Assim, Valente trata da relação mãe-filha. Mostra que as filhas podem carregar seus problemas com as mães uma vida inteira. Podem resolvê-los aos trinta, ou aos cinquenta anos. Também podem não conseguir resolvê-los nem depois da morte da mãe. Ou, ainda podem imitar Valente, cujo grande mérito é fazer do possível ao impossível para recuperar sua relação com a mamã. A partir daí, o filme é uma delícia. A grande ursa preta, quando fica em pé, é comedida e preocupada com a filha. Muito bem comportada, é uma verdadeira rainha-mãe. Lá pelas tantas, o instinto animal que também vive dentro dela, a transforma em uma enorme ursa, gulosa e feroz, que esquece qualquer pose de rainha, esquece a própria coroa! Valente passa por todos os perigos para salvar a mãe. Antes que a aurora surja duas vezes no horizonte ela precisa remendar o que o orgulho separou. Até esse tipo de charada a pobre menina precisa decifrar.

Finalmente, com a ajuda dos gêmeos que também viraram três ursinhos sapecas, Valente lutará para libertar a mãe do feitiço.
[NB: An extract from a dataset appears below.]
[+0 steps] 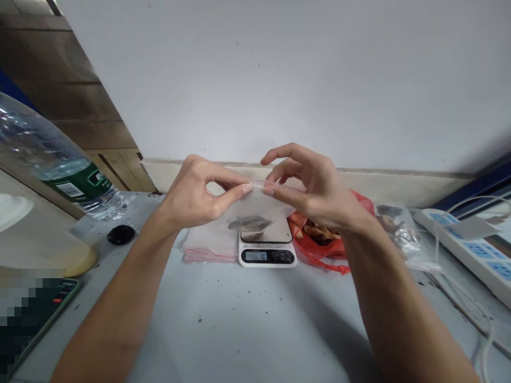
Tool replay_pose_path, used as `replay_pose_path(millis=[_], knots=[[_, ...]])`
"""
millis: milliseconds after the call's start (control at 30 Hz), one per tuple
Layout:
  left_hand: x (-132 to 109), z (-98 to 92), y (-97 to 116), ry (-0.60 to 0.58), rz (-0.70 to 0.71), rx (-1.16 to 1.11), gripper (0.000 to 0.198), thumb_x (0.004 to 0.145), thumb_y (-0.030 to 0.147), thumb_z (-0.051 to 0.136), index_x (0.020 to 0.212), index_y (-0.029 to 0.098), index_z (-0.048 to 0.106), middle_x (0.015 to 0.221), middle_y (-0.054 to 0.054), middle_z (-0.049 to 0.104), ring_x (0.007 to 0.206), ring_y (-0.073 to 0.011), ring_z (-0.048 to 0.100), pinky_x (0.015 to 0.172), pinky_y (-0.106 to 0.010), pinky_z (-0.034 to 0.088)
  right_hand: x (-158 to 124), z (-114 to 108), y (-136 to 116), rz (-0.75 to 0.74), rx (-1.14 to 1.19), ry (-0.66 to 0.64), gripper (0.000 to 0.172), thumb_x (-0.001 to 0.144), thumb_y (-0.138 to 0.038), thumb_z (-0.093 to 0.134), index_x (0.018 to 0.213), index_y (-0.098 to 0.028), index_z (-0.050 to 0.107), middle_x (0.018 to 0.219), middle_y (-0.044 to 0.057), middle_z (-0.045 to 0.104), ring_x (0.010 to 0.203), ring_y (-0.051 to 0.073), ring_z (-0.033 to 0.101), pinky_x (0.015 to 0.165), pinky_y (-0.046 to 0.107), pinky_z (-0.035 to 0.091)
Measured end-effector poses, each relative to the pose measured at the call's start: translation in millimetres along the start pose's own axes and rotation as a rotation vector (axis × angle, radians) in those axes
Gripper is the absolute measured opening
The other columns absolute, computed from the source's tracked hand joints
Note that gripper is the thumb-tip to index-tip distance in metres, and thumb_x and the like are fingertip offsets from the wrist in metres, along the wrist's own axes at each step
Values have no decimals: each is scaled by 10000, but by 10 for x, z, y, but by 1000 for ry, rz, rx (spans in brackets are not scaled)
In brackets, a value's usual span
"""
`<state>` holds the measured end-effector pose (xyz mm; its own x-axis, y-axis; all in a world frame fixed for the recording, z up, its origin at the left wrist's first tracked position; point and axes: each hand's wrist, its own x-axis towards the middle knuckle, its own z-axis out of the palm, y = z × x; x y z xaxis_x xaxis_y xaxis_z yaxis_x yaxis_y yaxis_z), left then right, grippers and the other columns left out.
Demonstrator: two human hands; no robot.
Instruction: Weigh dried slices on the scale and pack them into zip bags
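Both hands pinch the top edge of a small clear plastic bag (243, 210), held up above a digital scale (293, 259). My left hand (199, 191) grips the edge between thumb and fingers. On the other side, my right hand (307, 183) has thumb and index finger closed on it, its other fingers raised. Dark, thin pieces show through the bag's lower part. The scale's display seems to read 10 or 1.0. A stack of flat clear bags (209, 255) with red edges lies left of the scale. To its right rests a red plastic bag (311, 250) with dry brown pieces inside.
On the left are a large water bottle (75, 181), a black round object (121, 234), a pale plastic container (35, 239) and a phone (43, 314). At right lie a clear bag (403, 229), a power strip (471, 247) and white cables. A white wall (279, 80) stands behind.
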<state>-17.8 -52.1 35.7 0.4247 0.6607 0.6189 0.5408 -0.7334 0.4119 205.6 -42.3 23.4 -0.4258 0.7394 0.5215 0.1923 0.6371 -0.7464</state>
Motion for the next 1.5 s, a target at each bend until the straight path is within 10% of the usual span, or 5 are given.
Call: replay_pose_path(millis=[633, 800, 1100, 1367, 1500], knots=[[-21, -148, -118, 42, -109, 62, 200, 866, 369, 686, 743, 297, 826, 836, 14, 841, 746, -233, 783, 633, -312, 604, -76, -372, 228, 195, -324, 42, 373, 915, -508, 716, 1119, -198, 687, 522, -110, 389, 444, 97, 404, 496, 277, 360], [-14, -114, -59, 49, -46, 81, 159, 901, 389, 713, 834, 322, 841, 893, 26, 844, 824, -230, 792, 726, -322, 622, -70, -371, 136, 90, -382, -22, 725, 674, -601, 886, 1257, -204, 718, 1081, 92, 713, 902, 227, 672, 752, 348, 552], [74, 279, 276, 278, -4, 7, 330, 859, 531, 817, 1102, 312, 777, 1025, -6, 826, 937, -221, 753, 951, -404, 591, -267, -608, -102, 188, -250, -225, 288, 928, -435, 657, 963, -204, 826, 750, 17, 756, 659, 173, 686, 606, 294, 545], [80, 789, 306, -332, 63, 20, 268, 992, 448, 630, 1017, 252, 811, 1044, -22, 826, 931, -236, 765, 826, -342, 564, -1227, -1398, -40, 196, -510, 591, 209, 923, -415, 686, 1024, -312, 838, 1118, 62, 826, 1183, 361, 724, 1045, 601, 548], [78, 1014, 385, -522, 71, 99, 228, 1007, 372, 612, 1026, 248, 802, 1011, -15, 814, 882, -222, 742, 765, -323, 539, -1739, -1609, 224, 190, -720, 133, 336, 914, -469, 664, 1149, -292, 824, 1426, 98, 698, 1482, 397, 484, 1207, 677, 375]])
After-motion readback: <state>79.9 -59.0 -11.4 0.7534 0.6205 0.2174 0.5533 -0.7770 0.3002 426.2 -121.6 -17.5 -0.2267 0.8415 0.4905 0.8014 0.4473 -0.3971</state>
Os pais reconhecerão que é preciso respeitar as escolhas dos filhos. É preciso que cada pai e cada mãe se convença que os filhos devem ser os agentes de seu próprio destino. Se a rainha mãe pensava que poderia escolher o eleito da filha, finalmente se convence que é preciso deixá-la exercer seu esporte predileto, arco e flecha. Com certeza não tardará o dia em que Valente será flechada pelo deus do Amor. Não importa quando, ela fará a sua própria escolha.